Au préalable rappelons que :

Aucun texte ne définit ni le contenu, ni les critères de l’utilité publique. Toutefois, la pratique administrative a permis de dégager quelques critères dont les suivants :

  • Un but d’intérêt général , en tout état de cause distinct des intérêts particuliers de ses propres membres.
  • Les activités de l’association ou de la fondation doivent couvrir un des domaines suivants : philanthropique, social, sanitaire, éducatif, scientifique, culturel ou doivent concerner la qualité de la vie, l’environnement, la défense des sites et des monuments, la solidarité internationale.

L’intérêt général est une qualité déterminée par des caractéristiques purement fiscales dont les conditions sont dictées à l’article 200 du CGI et appliquées en fonction des règles de la doctrine de l’administration fiscale.
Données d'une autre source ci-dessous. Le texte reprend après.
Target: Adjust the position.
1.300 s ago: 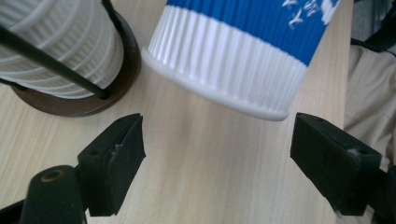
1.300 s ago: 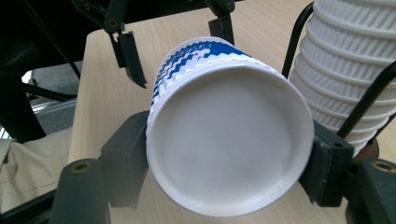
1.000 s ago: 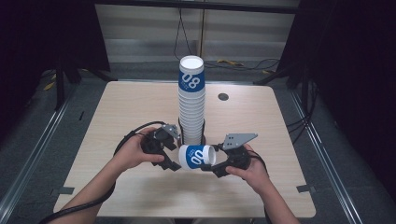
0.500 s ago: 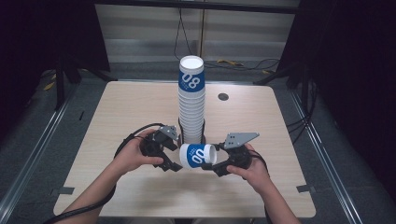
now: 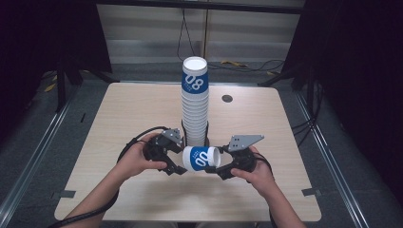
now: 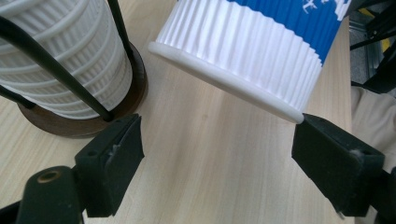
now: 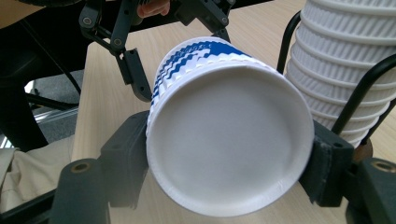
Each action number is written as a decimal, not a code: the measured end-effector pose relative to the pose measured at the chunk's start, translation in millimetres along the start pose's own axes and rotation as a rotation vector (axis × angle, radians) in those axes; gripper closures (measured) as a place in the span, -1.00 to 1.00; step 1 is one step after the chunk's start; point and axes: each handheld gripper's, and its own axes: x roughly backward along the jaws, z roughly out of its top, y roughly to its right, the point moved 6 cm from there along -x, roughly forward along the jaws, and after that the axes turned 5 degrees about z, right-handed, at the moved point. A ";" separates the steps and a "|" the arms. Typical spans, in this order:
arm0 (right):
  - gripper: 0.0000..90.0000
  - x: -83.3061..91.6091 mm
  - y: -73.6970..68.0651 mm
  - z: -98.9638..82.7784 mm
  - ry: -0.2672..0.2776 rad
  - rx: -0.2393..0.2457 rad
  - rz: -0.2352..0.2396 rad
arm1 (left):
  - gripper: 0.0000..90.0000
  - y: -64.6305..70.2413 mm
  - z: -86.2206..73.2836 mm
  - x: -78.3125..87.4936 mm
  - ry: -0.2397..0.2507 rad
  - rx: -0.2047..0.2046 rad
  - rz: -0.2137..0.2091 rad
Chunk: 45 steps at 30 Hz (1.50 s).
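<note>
The right gripper pinches a single paper cup, lying on its side above the table; in the right gripper view its two pads press the cup at the closed base, one on each side, and the flat bottom faces that camera. The cup's open mouth points away from this gripper toward the left gripper.

The left gripper has its jaws spread wide, with nothing between the pads. The cup's rolled rim hangs just ahead of and above those jaws, and one end of the rim comes right up to the corner of one pad; whether it actually touches cannot be told. So the cup looks taken in hand, but a handover or a two-handed grip is not yet made.

Beyond both grippers, just past their tips, stands the tall stack of cups in a black wire holder on a round dark base. It appears the held cup either belongs on that stack or has been drawn from it. If it is to go on, what is left is to turn it upright, carry it up to the top of the stack, and seat it there.
</note>
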 end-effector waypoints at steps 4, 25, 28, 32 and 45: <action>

Et notons au passage que ce distinguo, statutaire d’un côté, fiscal de l’autre, a été bousculé avec les fonds de dotation dont la définition légale (Loi de Modernisation de l’Economie) stipule qu’il est créé en vue de la réalisation d’une œuvre ou d’une mission d’intérêt général (et non d’utilité publique…).

Un organisme reconnu d’utilité publique n’est pas systématiquement d’intérêt général d’un point de vue fiscal.
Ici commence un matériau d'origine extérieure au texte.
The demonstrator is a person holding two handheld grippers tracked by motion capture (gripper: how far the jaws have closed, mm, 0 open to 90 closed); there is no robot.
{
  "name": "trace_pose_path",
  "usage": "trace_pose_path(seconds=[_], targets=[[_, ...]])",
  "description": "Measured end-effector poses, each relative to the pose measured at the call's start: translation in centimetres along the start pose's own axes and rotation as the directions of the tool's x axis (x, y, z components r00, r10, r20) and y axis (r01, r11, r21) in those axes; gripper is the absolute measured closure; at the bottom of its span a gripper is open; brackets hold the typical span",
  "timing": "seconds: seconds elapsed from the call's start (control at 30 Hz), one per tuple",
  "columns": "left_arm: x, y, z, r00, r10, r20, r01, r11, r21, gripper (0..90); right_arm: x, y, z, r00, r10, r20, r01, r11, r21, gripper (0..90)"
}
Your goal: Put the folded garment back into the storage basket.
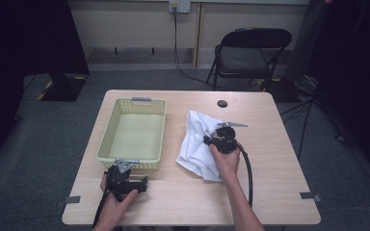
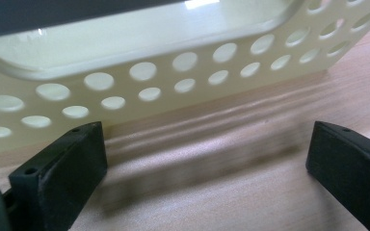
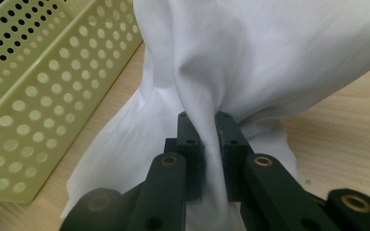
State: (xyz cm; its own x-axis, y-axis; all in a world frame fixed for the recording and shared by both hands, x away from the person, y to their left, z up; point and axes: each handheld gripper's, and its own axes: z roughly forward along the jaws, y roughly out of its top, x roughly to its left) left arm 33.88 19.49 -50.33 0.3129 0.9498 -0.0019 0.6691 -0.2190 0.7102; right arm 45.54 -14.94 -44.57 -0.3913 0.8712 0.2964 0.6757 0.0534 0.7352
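High view: left gripper (image 1: 134, 183) near table (image 1: 279, 192) edge, jaws spread wide w/ nothing between, just short of basket (image 1: 107, 144) near wall. Right gripper (image 1: 211, 140) mid-table, jaws pinching bunched fold of white cloth (image 1: 196, 139), which lies right of basket, gathered upward. Chair (image 1: 250, 53) beyond.

lighting and picture quality: dim room, lit table, soft close-ups

high view: table (image 1: 270, 159) evenly lit from above, surroundings falling to near black at both sides, picture slightly soft. left gripper view: basket (image 2: 183, 62) wall blurred, glare on its rim, smeared shadow across the wood. right gripper view: white cloth (image 3: 250, 57) bright, folds softly shaded, nearest jaw parts out of focus.
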Motion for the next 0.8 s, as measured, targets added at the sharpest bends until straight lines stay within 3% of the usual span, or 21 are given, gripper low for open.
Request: trace_pose_path(seconds=[0.8], targets=[[0.0,0.0,0.0,1.0000,0.000,0.000,0.000,1.0000,0.000,0.0,0.8,1.3,-3.0,0.9984,0.011,-0.056,-0.016,0.995,-0.097,83.3]])
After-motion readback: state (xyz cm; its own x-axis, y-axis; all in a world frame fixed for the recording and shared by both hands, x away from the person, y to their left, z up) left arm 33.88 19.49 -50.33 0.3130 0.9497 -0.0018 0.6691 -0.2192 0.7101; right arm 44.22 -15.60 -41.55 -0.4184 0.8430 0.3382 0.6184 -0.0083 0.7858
Deux exemples viennent  à l’esprit pour illustrer cette affirmation dans le domaine de la Recherche et de l’Enseignement Supérieur.

Le premier exemple, ce sont les Fondations de Coopération Scientifiques qui sont reconnues d’utilité publique mais dont les ressources sont majoritairement constituées de travaux de recherche en partenariat avec des entreprises. Le non respect de la règle de prépondérance stipule qu’un organisme d’intérêt général perd ses droits dès lors que la part de ses ressources sur opérations lucratives devient prépondérante. Dans ce cas, les donateurs ne peuvent bénéficier des avantages fiscaux qui y sont autrement attachés.
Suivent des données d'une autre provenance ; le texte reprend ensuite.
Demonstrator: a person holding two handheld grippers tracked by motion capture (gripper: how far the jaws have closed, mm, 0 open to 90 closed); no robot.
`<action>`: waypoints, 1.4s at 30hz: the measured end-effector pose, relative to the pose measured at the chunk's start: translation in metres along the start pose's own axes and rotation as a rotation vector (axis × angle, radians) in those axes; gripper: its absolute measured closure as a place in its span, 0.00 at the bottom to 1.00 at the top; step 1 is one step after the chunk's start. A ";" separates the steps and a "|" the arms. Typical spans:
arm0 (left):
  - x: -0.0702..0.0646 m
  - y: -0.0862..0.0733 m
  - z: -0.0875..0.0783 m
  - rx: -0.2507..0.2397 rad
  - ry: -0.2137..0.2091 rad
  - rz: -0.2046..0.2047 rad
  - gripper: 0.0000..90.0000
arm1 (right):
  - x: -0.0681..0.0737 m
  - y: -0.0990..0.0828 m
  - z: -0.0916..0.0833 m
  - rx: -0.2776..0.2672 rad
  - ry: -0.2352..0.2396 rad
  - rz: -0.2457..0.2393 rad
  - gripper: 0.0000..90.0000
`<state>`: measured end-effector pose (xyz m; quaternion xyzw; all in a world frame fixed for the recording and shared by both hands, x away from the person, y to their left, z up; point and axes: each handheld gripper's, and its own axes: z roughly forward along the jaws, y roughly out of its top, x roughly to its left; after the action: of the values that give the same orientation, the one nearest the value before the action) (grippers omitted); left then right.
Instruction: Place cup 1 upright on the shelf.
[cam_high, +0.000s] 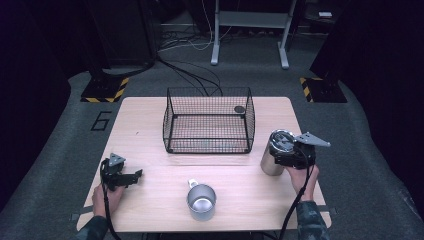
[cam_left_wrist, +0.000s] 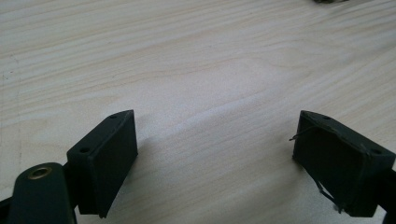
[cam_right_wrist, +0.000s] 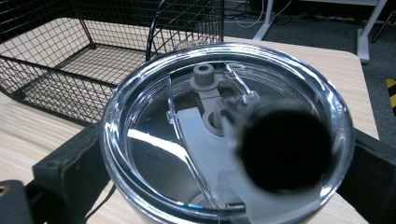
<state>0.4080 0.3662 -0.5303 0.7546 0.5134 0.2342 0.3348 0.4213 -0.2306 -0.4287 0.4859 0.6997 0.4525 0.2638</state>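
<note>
Nearest me, at six o'clock on the table (cam_high: 150, 120), a steel mug (cam_high: 201, 201) stands upright and open-mouthed, its handle turned away from me. At about eight o'clock my left gripper (cam_high: 134, 176) lies low over bare wood, its jaws apart with nothing between them; I judge it is parked there to keep out of the way. Farther out, at about three o'clock, my right gripper (cam_high: 276, 152) clamps the steel tumbler (cam_high: 272, 160) from both sides just under its clear lid (cam_right_wrist: 187, 140), a high hold that should keep it upright when lifted. At twelve o'clock sits the wire basket (cam_high: 207, 145), open on top and close to the tumbler, likely its destination.
</note>
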 end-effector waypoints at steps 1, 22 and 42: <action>0.000 0.000 0.000 0.000 0.000 -0.001 0.15 | 0.000 0.000 0.001 0.000 -0.004 0.002 0.01; 0.000 0.000 0.000 -0.001 0.001 -0.002 0.15 | 0.007 0.003 0.000 -0.010 -0.044 -0.045 0.04; 0.000 0.000 0.000 -0.002 0.001 -0.001 0.15 | 0.015 0.016 -0.020 -0.026 -0.010 -0.054 0.04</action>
<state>0.4080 0.3661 -0.5304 0.7538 0.5139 0.2348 0.3355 0.4063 -0.2220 -0.4047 0.4656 0.7052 0.4521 0.2856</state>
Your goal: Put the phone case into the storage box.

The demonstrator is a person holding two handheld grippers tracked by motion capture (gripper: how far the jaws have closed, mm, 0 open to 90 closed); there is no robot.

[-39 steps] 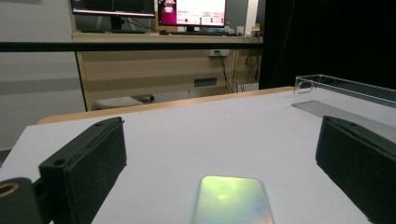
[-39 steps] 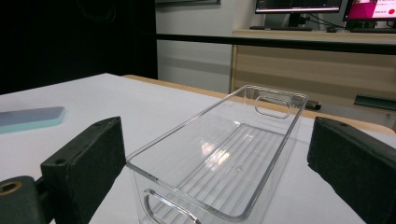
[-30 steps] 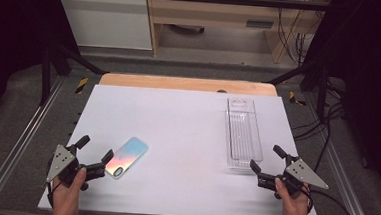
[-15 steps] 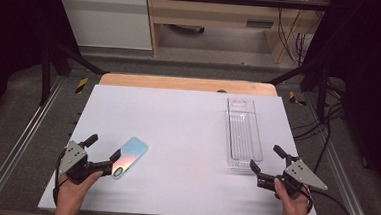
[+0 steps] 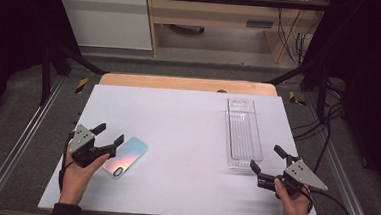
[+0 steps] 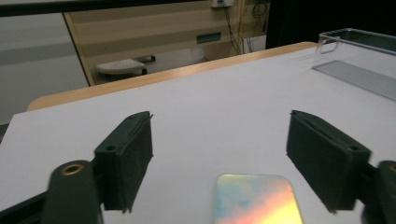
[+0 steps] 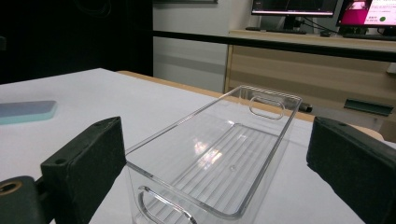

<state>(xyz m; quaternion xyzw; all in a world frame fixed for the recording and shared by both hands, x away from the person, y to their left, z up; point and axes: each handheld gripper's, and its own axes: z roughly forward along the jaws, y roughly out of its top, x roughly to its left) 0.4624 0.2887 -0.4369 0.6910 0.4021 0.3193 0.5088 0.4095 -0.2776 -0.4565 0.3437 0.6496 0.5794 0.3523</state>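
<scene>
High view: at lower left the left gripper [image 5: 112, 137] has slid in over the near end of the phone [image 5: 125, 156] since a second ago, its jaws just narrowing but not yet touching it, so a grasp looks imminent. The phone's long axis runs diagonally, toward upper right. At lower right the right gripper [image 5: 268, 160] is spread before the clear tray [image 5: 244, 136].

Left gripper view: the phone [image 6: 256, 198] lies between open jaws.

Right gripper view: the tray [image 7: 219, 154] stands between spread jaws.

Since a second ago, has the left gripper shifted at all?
Yes. In the high view the left gripper has moved rightward and away from the table's near edge, up to the phone. Its jaws have been closing; they straddle the phone's end without pressing.
</scene>
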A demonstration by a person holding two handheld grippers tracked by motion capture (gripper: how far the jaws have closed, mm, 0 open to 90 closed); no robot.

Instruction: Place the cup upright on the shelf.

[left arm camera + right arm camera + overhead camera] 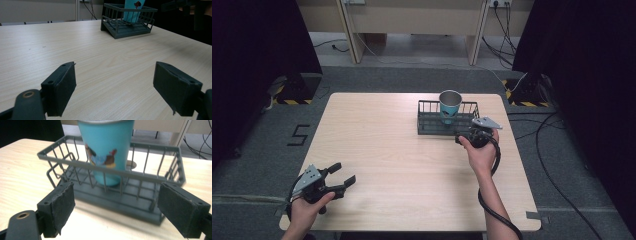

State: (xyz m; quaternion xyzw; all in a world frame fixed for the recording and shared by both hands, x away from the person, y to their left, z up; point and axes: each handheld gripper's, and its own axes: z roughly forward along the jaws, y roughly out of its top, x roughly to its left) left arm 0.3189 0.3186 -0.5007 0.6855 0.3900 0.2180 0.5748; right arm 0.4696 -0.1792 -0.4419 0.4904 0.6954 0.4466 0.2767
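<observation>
Right gripper [116, 207], fingers apart, faces the wire basket [160, 178] — reaching over its wall could tip the blue cup [106, 147]; left gripper [343, 178] fingers apart too.

The cup [106, 150] is cut off at the top edge in the right gripper view; basket [140, 176] bars hide its base.
</observation>
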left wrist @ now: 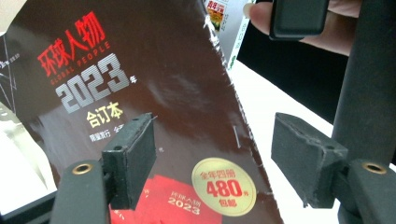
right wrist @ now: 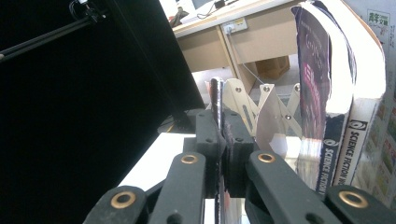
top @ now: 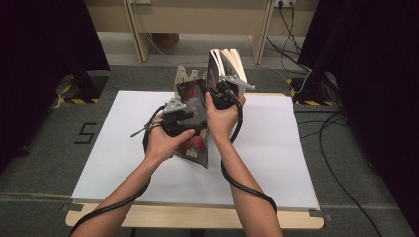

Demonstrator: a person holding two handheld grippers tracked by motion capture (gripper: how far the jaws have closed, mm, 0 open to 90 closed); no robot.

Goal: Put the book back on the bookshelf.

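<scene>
Counting from above, we find two grippers, one in each hand, over one white table (top: 276,163). Our right gripper (top: 223,95) is pressed together on the top edge of one dark magazine (top: 193,98), which stands upright near the middle of the table; in the right gripper view its two black pads (right wrist: 211,140) squeeze the thin edge of that magazine (right wrist: 216,100) between them. Our left gripper (top: 174,118) sits just in front of the same magazine, and in the left gripper view its two pads (left wrist: 133,154) stand spread apart, one in front of the glossy cover (left wrist: 154,84) and one off past its edge, neither pressing on it. That cover carries red and silver lettering and one round gold sticker (left wrist: 224,185).

Behind the held magazine we see one light-coloured rack (top: 184,75) with upright dividers, and beside it a small bundle of other magazines (top: 228,61) standing on end; the right gripper view shows at least three spines (right wrist: 336,140) there, though we cannot count them exactly.
</scene>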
Le deuxième concerne les associations d’anciens élèves qui sont pour quelques unes reconnues d’utilité publique. Elles agissent principalement dans l’intérêt  de leurs membres, à savoir les alumni, qui constituent un « cercle restreint« . Elles ne respectent pas ainsi l’un des critères de l’intérêt général. Cf BOI-IR-RICI-250-20, § 110.